→ INSTRUCTIONS FOR THE TASK
Using the records that follow, work out the number of lines with the word "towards" in them; reply with that number only.

══ INPUT DATA ══

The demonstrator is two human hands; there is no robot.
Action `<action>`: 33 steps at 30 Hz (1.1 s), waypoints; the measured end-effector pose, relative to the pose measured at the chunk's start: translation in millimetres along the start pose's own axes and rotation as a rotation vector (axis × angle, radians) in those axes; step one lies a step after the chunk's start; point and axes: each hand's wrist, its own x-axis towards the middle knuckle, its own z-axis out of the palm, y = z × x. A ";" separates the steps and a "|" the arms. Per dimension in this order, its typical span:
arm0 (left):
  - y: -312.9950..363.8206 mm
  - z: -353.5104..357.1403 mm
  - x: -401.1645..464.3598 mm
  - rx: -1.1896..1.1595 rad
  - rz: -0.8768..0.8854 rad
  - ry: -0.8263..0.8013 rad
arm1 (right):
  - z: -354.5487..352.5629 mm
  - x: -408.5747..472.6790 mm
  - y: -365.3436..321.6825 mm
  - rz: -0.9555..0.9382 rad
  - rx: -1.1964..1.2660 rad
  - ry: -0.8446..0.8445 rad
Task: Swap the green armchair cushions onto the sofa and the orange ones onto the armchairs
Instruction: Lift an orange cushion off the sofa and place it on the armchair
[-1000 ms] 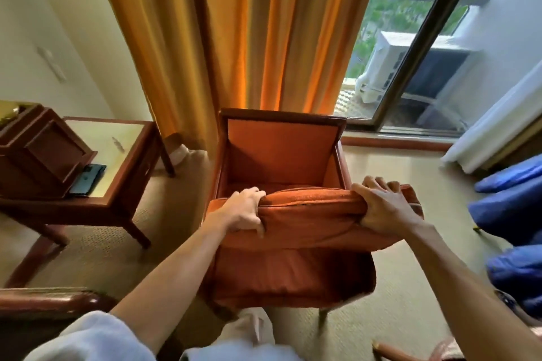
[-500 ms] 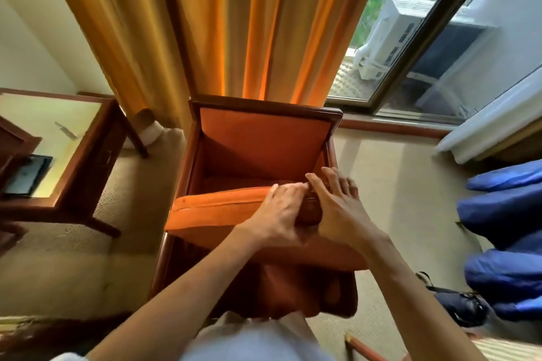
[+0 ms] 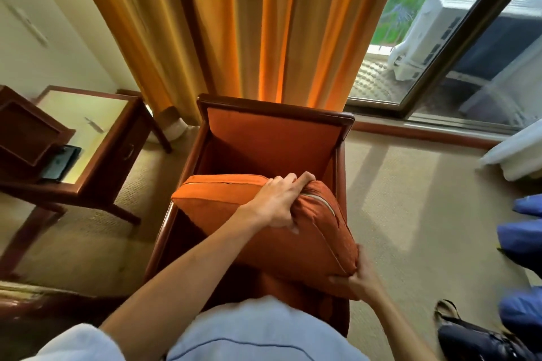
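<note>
Here, at the far left, a wooden side table (image 3: 96, 138) against the wall, glass top, a dark phone (image 3: 60, 163) lying on it beside a wooden box (image 3: 28, 132). Next, the armchair (image 3: 275, 114) in the middle, wooden frame, orange back panel, standing before the orange curtain (image 3: 264, 23). Above its seat well, the orange cushion (image 3: 240, 211), held tilted and clear of the seat, long axis running from the chair's left arm down toward the near right corner, zip edge facing up and to the right. Left hand (image 3: 278, 205) over the top edge near the zip, fingers curled round it and gripping. Right hand (image 3: 356, 278) under the low near corner, fingers wrapped beneath and gripping too. Both hands on the right half; the left end unsupported, hanging over the chair's left arm. Probably next: lowering flat into the seat, far edge toward the back panel, likely needing the left end levelled first. Then beige carpet (image 3: 410, 214), a glass door (image 3: 469, 53) with an outdoor unit beyond, and blue shapes at the right edge, too blurred to tell.
</note>
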 end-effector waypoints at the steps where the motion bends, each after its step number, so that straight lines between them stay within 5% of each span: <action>1: -2.7 -3.5 -0.4 -0.028 -0.005 0.009 | -4.1 0.0 -11.7 -0.008 -0.001 -0.001; 6: -39.7 -57.4 -15.9 -0.270 -0.038 0.135 | -44.9 -0.4 -105.2 -0.136 0.004 -0.039; 11: -109.0 -92.9 -60.2 -0.470 -0.165 0.312 | -94.6 8.8 -202.6 -0.507 -0.398 0.116; 15: -170.4 -39.5 -89.1 -0.471 -0.494 0.217 | -55.4 24.7 -253.4 -0.617 -0.740 0.115; 18: -192.3 -15.9 -88.6 -0.381 -0.788 0.079 | -2.1 33.8 -252.2 -0.610 -0.796 0.059; 21: -168.6 -24.1 -75.9 -0.180 -0.886 0.043 | 8.4 36.0 -249.2 -0.626 -0.818 0.159; 25: -76.5 -27.8 -29.6 0.294 -0.525 0.066 | -7.8 36.6 -235.6 -0.502 -0.795 0.164; 29: 32.9 22.2 30.7 0.320 -0.108 -0.018 | -36.8 33.9 -206.3 -0.382 -0.759 0.144; 33: 65.5 39.6 57.5 0.428 -0.047 -0.011 | -64.2 30.9 -162.3 -0.217 -0.630 0.127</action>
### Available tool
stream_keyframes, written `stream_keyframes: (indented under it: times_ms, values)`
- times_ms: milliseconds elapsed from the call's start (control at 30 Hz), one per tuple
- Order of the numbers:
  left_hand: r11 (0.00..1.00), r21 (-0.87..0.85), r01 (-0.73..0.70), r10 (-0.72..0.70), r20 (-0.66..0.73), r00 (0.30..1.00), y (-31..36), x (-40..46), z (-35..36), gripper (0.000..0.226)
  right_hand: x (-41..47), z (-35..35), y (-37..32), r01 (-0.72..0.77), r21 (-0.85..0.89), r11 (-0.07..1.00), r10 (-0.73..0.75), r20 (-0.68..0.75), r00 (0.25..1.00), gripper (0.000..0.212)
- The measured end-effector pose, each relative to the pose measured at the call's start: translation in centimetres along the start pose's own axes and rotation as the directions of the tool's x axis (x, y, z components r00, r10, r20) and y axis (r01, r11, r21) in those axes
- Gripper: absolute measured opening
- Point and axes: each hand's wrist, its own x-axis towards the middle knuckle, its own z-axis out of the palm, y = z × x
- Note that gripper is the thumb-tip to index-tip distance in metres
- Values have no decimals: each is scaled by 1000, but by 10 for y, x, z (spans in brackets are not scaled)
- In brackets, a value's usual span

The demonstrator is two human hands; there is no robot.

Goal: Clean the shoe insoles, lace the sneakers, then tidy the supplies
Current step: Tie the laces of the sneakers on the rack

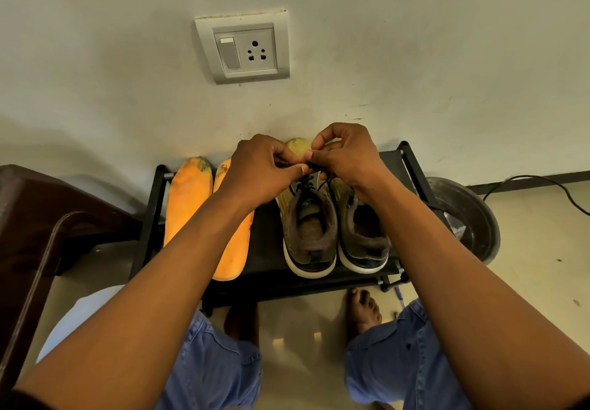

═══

→ EXERCISE ANSWER
2